With raw pointers, the programmer has to explicitly destroy the object when it is no longer useful.
// Need to create the object to achieve some goal
MyObject* ptr = new MyObject();
ptr->DoSomething(); // Use the object in some way
delete ptr; // Destroy the object. Done with it.
// Wait, what if DoSomething() raises an exception...?
A smart pointer by comparison defines a policy as to when the object is destroyed. You still have to create the object, but you no longer have to worry about destroying it.
SomeSmartPtr<MyObject> ptr(new MyObject());
ptr->DoSomething(); // Use the object in some way.
// Destruction of the object happens, depending
// on the policy the smart pointer class uses.
// Destruction would happen even if DoSomething()
// raises an exception
The simplest policy in use involves the scope of the smart pointer wrapper object, such as implemented by boost::scoped_ptr
or std::unique_ptr
.
void f()
{
{
std::unique_ptr<MyObject> ptr(new MyObject());
ptr->DoSomethingUseful();
} // ptr goes out of scope --
// the MyObject is automatically destroyed.
// ptr->Oops(); // Compile error: "ptr" not defined
// since it is no longer in scope.
}
Note that std::unique_ptr
instances cannot be copied. This prevents the pointer from being deleted multiple times (incorrectly). You can, however, pass references to it around to other functions you call.
std::unique_ptr
s are useful when you want to tie the lifetime of the object to a particular block of code, or if you embedded it as member data inside another object, the lifetime of that other object. The object exists until the containing block of code is exited, or until the containing object is itself destroyed.
A more complex smart pointer policy involves reference counting the pointer. This does allow the pointer to be copied. When the last "reference" to the object is destroyed, the object is deleted. This policy is implemented by boost::shared_ptr
and std::shared_ptr
.
void f()
{
typedef std::shared_ptr<MyObject> MyObjectPtr; // nice short alias
MyObjectPtr p1; // Empty
{
MyObjectPtr p2(new MyObject());
// There is now one "reference" to the created object
p1 = p2; // Copy the pointer.
// There are now two references to the object.
} // p2 is destroyed, leaving one reference to the object.
} // p1 is destroyed, leaving a reference count of zero.
// The object is deleted.
Reference counted pointers are very useful when the lifetime of your object is much more complicated, and is not tied directly to a particular section of code or to another object.

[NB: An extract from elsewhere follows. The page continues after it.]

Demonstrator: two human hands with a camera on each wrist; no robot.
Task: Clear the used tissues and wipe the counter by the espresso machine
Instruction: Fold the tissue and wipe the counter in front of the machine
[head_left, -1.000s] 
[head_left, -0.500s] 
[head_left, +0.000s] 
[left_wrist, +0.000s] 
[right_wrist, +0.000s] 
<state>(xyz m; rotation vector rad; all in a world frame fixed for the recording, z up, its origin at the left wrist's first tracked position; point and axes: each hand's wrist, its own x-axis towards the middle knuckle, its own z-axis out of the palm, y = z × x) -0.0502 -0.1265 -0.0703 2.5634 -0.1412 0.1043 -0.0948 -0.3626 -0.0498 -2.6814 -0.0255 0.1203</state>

There is one drawback to reference counted pointers — the possibility of creating a dangling reference:
// Create the smart pointer on the heap
MyObjectPtr* pp = new MyObjectPtr(new MyObject())
// Hmm, we forgot to destroy the smart pointer,
// because of that, the object is never destroyed!
Another possibility is creating circular references:
struct Owner {
std::shared_ptr<Owner> other;
};
std::shared_ptr<Owner> p1 (new Owner());
std::shared_ptr<Owner> p2 (new Owner());
p1->other = p2; // p1 references p2
p2->other = p1; // p2 references p1
// Oops, the reference count of of p1 and p2 never goes to zero!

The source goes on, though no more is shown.